I always say that if you went to my home town of Davison, Michigan, they probably wouldn’t admit that I’d ever lived there. Neither has the city of my birth, Flint, Michigan, gone anywhere out of its way to acknowledge that I got my start as a poet and writer there when I attended Flint Junior College and the Flint College of the University of Michigan.
But as they say, that’s neither here nor there. I’m not in this racket for the rewards or the adulation. I learned about the love of writing and creative activity by reading the works of Jack Kerouac and his peers when I was a very young man, and I’ve followed the path laid out in their works for all the years since.
While preparing for the 50th anniversary celebration of the birth of the Detroit Artists Workshop which will be held at the Scarab Club and MOCAD—the Museum of Contemporary Art Detroit—between November 1-9, I came across the Supreme Court ruling in my landmark marijuana case, and I was shocked to read in the opinion of Justice Swainson that my troubles with the law in this case had started when they decided to infiltrate the Detroit Artists Workshop.
Justice Swainson writes:
“Defendant John Sinclair was arrested on January 24, 1967, and charged with the unlawful sale and unlawful possession of two marijuana cigarettes.”

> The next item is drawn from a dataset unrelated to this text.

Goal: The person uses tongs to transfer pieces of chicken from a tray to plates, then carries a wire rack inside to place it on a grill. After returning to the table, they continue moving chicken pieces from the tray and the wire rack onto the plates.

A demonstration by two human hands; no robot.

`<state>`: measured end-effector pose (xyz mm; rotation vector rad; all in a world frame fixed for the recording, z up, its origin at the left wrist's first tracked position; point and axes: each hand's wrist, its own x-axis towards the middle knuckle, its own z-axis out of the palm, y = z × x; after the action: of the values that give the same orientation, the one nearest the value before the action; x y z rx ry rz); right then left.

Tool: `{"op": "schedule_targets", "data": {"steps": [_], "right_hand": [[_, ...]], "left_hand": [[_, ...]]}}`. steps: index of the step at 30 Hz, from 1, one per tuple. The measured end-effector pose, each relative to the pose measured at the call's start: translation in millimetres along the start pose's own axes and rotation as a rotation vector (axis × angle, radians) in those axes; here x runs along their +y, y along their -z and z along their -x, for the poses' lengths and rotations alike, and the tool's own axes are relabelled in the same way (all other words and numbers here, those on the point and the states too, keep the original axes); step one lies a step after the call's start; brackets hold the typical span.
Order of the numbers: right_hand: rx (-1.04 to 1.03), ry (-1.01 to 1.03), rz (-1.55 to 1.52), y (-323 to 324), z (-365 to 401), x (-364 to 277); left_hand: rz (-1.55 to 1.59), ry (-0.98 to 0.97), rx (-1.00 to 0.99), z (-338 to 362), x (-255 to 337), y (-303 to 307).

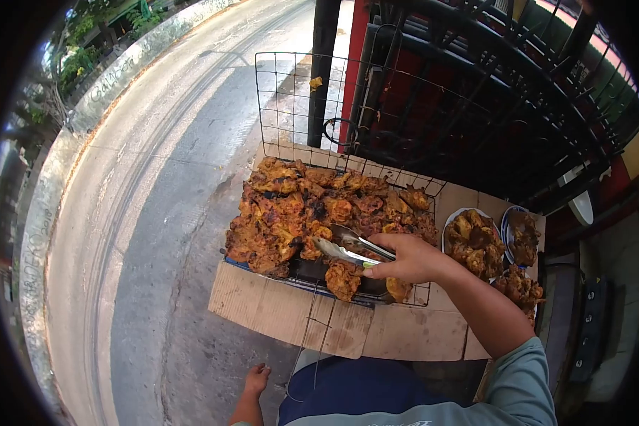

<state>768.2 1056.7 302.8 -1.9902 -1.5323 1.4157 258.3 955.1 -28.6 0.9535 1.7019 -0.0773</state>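
My right hand (413, 258) is closed around metal tongs (348, 250), reaching in from the right over the wire grill basket (420, 292). Grilled chicken pieces (270, 213), orange-brown and charred in spots, cover most of the basket. The tongs' tips overlap pieces near the basket's front middle, and a separate piece of chicken (343, 279) lies just below them. My left hand (257, 378) hangs low beside my body, away from the grill, with its fingers curled in and nothing showing in them.
Cardboard (277, 305) covers the surface under the basket. Plates of chicken (474, 243) stand to the right. The basket's wire lid (291, 99) stands raised at the back, near a black metal gate (461, 121). A road (156, 177) runs along the left.
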Motion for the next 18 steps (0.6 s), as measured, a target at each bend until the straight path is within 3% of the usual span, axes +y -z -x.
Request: {"op": "schedule_targets", "data": {"steps": [6,8,12,16,18], "right_hand": [[-0.027,0.154,-0.228,-8.1,-2.4,46.0],[-0.118,-0.04,-0.654,-5.0,13.5,48.9],[-0.039,-0.043,-0.882,-1.8,52.9,54.8],[0.016,0.033,-1.061,2.7,99.7,91.1],[0.139,0.02,-1.13,6.2,136.0,112.5]], "left_hand": [[-0.01,-0.022,0.011,6.3,-8.9,1.9],[-0.026,-0.03,0.006,5.5,-14.6,1.3],[-0.02,-0.002,0.015,-6.5,-44.8,-0.2],[-0.035,0.068,0.014,0.2,-24.1,0.6],[0.019,0.054,-0.025,-16.1,-29.8,-2.6]]}}
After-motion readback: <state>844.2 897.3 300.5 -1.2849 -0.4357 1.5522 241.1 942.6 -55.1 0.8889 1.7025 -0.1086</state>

“The Detroit Police Department Narcotics Bureau had instructed Patrolman Vahan Kapagian and Policewoman Jane Mumford Lovelace to assist in an investigation of illegal activities involving narcotic violations in an area surrounding Wayne State University and, in particular, an establishment known as the Artists’ Workshop which was located at 4863 John Lodge, in the City of Detroit. Defendant Sinclair made his residence above the Artists’ Workshop, at 4867 John Lodge.”
“The officers assisted in doing typing and other odd chores at the Artists’ Workshop, including sweeping floors and collating literature. They sat in at communal dinners and provided the food for one of these dinners. They joined a group called LEMAR, which advocated that marijuana be legalized. They listened to poetry and helped in the preparation of certain literature.”
“Officer Kapagian testified that on December 22nd, at about 7 p.m., defendant asked them to accompany him upstairs to his residence. Defendant rolled a [marijuana] cigarette, which he gave to Kapagian. Kapagian handed this cigarette to Lovelace. Defendant then rolled a second cigarette, lit it, and handed it to Kapagian. The officer said he did not want to smoke it then because he had to drive and the cigarette would make him dizzy.”
“Kapagian gave the cigarette to Lovelace after defendant Sinclair had butted it. At that time they said they had to leave, and departed. Sinclair was not arrested for committing a felony in the officers’ presence because, as Kapagian stated, he did not want to tip his hand since numerous arrests were to be made as the result of this investigation.”
This is the way they did it way back at the beginning of the War On Drugs, and it’s wonderful to contemplate that their day will soon be over—50 years later! Free The Weed, once and for all!